The problem is that if the leaf node is too large, I can't fit my data into memory, and so I end up needing to process each polygon individually and load data within its bounding box from the raster. This is a time-consuming and painful operation.

For reference, if I manually map the computation across 2x2 degree segments of the raster, I can get this done in an hour. Using the tiling approach, it takes me around 11 hours for the same thing.

maxfreu commented 2 days ago

Ok, I see. The striping is bad indeed. Maybe an R* tree would perform better, might be worth to look into https://infolab.usc.edu/csci599/Fall2001/paper/rstar-tree.pdf

R* trees seem to look less striped (best viewed with white background):

Actually, I'm not an expert in spatial trees, just coded this up in an afternoon cause I needed some minimal solution. So there could also be a bug in the splitting logic, but I'm pretty sure I nailed https://apps.dtic.mil/sti/tr/pdf/ADA324493.pdf Feel free to check!

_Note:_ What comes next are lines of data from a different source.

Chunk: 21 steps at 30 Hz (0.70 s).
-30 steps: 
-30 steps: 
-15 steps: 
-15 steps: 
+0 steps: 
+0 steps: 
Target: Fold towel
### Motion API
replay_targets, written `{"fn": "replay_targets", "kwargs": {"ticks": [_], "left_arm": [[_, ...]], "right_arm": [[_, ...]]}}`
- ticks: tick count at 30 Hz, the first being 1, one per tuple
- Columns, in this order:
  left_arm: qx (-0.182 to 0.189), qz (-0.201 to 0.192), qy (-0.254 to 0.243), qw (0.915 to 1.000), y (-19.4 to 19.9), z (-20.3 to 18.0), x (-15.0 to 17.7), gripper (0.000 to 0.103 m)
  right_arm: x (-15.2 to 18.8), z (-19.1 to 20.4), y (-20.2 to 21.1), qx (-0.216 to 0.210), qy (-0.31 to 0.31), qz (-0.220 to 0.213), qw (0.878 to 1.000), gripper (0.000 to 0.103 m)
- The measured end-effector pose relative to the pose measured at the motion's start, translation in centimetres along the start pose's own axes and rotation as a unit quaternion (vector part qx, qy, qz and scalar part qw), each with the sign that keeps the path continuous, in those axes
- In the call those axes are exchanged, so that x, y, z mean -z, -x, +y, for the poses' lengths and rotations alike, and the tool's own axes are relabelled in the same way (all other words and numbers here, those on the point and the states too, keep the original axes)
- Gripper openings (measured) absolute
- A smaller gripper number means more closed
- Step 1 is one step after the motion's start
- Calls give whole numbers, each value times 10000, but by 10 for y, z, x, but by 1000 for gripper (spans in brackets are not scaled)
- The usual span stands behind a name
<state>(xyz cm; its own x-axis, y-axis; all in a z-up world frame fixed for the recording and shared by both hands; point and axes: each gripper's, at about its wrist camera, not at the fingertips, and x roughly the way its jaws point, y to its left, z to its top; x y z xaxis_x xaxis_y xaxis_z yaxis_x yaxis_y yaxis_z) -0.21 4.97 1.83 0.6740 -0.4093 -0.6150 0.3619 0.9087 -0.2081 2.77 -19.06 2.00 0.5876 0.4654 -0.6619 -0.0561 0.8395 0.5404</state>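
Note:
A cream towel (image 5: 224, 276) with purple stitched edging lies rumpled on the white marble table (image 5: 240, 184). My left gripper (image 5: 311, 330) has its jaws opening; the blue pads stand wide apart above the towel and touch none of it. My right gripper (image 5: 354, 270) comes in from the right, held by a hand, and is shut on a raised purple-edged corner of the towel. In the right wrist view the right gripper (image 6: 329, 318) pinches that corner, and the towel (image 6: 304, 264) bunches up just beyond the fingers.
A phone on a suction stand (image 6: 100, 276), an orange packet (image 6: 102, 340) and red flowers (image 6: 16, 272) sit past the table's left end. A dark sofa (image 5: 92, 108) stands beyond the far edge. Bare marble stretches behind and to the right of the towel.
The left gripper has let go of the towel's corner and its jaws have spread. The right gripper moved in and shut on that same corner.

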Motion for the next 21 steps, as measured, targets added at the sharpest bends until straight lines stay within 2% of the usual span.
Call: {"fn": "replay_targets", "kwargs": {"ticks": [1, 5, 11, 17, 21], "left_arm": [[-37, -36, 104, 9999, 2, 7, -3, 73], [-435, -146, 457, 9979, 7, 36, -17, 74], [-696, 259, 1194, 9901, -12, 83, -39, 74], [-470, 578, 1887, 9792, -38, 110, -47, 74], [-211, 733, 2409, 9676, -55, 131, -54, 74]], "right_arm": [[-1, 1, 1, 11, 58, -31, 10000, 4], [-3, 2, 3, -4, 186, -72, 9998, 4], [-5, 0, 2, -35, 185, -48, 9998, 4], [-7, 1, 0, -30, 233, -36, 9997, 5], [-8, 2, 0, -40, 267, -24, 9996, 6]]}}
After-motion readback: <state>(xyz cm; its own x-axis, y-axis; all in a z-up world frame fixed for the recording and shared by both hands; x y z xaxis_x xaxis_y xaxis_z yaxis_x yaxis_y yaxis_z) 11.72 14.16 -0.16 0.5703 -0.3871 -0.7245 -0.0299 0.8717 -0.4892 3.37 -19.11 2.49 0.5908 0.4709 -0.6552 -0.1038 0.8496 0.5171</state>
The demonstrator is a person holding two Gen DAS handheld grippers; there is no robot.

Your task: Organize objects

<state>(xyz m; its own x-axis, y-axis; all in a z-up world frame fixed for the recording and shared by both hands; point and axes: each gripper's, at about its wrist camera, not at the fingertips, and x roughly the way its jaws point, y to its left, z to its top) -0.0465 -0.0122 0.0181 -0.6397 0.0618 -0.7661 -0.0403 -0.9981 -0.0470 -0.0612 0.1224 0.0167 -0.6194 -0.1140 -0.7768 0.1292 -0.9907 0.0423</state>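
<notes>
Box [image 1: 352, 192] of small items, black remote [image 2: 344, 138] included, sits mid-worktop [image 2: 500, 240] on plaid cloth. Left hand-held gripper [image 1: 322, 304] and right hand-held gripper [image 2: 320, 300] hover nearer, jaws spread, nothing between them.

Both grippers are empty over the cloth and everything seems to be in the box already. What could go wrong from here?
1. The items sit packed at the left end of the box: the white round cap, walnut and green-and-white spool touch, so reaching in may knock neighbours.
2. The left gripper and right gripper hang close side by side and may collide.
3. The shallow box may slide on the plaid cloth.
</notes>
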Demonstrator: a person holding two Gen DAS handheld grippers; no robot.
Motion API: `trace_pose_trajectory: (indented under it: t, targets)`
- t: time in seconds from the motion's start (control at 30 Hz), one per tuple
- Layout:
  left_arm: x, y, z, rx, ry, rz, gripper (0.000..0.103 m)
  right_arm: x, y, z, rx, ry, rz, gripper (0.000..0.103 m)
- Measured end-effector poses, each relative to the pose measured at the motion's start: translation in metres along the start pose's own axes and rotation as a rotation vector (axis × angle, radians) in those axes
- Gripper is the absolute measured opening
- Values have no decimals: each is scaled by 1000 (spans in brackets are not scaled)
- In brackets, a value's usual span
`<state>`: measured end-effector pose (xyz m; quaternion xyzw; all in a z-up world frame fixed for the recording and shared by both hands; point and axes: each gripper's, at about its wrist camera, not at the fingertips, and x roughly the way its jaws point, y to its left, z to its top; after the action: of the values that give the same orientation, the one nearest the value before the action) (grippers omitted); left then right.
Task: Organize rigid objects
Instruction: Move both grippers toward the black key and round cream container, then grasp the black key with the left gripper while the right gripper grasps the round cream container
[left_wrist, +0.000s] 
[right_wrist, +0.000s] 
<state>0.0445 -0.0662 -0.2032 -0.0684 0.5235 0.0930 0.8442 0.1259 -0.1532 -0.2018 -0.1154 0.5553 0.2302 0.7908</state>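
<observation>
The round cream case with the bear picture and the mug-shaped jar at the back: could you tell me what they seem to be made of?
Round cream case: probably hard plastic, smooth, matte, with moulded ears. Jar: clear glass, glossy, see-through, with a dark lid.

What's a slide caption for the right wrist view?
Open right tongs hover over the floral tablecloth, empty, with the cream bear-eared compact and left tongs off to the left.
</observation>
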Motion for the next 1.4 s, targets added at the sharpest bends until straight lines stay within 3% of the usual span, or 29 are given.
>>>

I don't know what the best way forward is:

Implement and try the R* tree
Implement custom, area-based splitting heuristic
Put things in separate package or here?

The easiest way to achieve what you need would probably be to implement the custom predicate you mentioned. Maybe like so: 1) Ingest all objects and their extents 2) Sort them by x center 3) Aggregate objects until they cover at most a set maximum x range 4) Sort these objects by y center 5) Make new leaf node with these objects and aggregate again, until they cover at most a y range that is computed based on the chosen x split. Then start the next leaf node until all objects for this x split are consumed.

Or how did you imagine it?

If you can come up with a clean idea how different splitting logics could be implemented, I wouldn't hold up the merge ;-) However, this sounds like it's rather something for a more abstract package like an imaginary "SpatialTrees".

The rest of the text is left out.